You're so selfish, Edward. I hadn't even thought about that. Here I was wallowing in self pity that I'd missed my daughter's life, but she had grown up without me, without a father at all. Surely that hurt her, and I hadn't even considered it. I couldn't even imagine that. Had she wondered why I wasn't there, had she thought I didn't want her, didn't love her? No, please, tell me she knew I loved her.

"We need to tell her, Bella." Suddenly this was of very great importance. Before I had thought maybe we'd ease her into it, get her used to the idea of me before we told her I was her father, but I needed her to know now. I needed to tell her that I was her father and I did love her and want her and that I'd always be here.

"What?" she didn't know what I was talking about.

"We need to tell her I'm her dad." Bella's eyes widened, and then turned cautious.

"Edward, maybe she should get to know you first, I mean she-,"

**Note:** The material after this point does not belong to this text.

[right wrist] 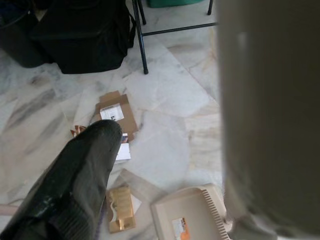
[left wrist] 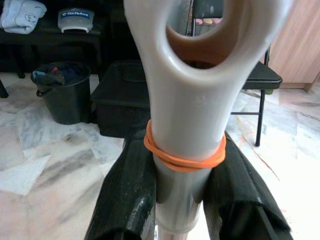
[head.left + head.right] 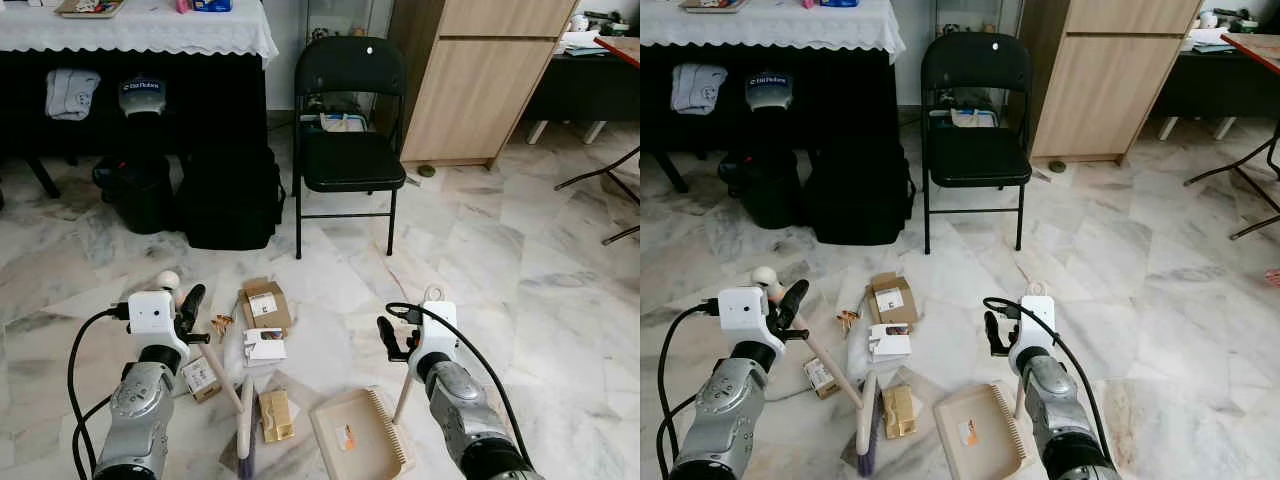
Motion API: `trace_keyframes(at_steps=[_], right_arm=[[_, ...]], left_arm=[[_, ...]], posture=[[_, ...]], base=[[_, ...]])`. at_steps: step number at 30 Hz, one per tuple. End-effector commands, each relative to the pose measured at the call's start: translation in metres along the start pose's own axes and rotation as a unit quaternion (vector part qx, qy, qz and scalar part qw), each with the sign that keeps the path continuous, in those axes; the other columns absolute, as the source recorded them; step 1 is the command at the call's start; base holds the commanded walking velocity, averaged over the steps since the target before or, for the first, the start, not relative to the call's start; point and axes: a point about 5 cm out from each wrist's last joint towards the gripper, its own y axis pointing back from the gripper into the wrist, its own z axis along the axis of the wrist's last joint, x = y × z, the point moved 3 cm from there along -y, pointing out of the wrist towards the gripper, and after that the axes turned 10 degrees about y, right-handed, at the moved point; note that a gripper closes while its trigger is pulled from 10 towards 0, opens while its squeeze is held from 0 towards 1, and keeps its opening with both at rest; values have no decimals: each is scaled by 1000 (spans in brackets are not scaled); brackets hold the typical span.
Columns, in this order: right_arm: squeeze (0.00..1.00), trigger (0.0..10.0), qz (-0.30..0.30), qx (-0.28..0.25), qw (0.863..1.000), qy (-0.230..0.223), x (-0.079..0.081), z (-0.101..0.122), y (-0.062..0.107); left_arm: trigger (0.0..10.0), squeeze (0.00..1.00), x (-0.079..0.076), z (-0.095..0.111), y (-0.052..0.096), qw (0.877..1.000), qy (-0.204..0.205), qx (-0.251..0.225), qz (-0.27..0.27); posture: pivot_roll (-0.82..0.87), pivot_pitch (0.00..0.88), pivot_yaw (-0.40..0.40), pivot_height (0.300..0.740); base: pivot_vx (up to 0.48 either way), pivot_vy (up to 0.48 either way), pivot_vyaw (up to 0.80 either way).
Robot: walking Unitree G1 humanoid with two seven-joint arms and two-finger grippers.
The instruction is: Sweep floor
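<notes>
Holding the cream plastic broom handle [image 2: 182, 125] clamped, the left gripper [image 3: 187, 312] angles bristles toward cardboard scraps [image 3: 266, 303]; the right gripper [image 3: 397, 340] grips the beige dustpan's [image 3: 355, 435] upright handle, ready to collect.

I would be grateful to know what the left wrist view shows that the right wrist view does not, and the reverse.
Particular to the left wrist view: the left pincer clamped on the broom handle under an orange rubber band, with a black bucket beyond. Particular to the right wrist view: the dustpan, its blurred handle close by the right pincer, a cardboard box and a gold packet. Both share the black bag, the folding chair and the marble floor.
</notes>
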Motion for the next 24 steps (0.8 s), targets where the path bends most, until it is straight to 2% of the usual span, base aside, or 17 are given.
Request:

"No, we need to tell her now. Or soon, whichever, the sooner the better. She just-I-,"

"Edward, Edward, calm down, what is it, what's wrong?" Bella cupped my face in her hands and her delicate fingers soothed the hysteria I was working myself into.

"I need to tell her, Bella. She needs to know-she-she needs to know she has a father, she needs to know her father loves her." My voice cracked, and Bella's eyes filled with tears suddenly, so I let the tears slip down my face as well.

My baby girl. My baby. The one person - besides Bella - in the world I was sworn to protect, love, cherish, the one thing in the world that god had saw fit to entrust me with, and I had not been there for her. I had not been there to witness her first breath, that moment when suddenly every man becomes the happiest man in the whole world. I hadn't been there to sing her to sleep when she was scared or put band-aids on her scraped knee. I wasn't there for anything, I had deprived her of a father. Every child needs their father, and I had deprived my daughter of hers. But I could not, would not, deny her of that anymore.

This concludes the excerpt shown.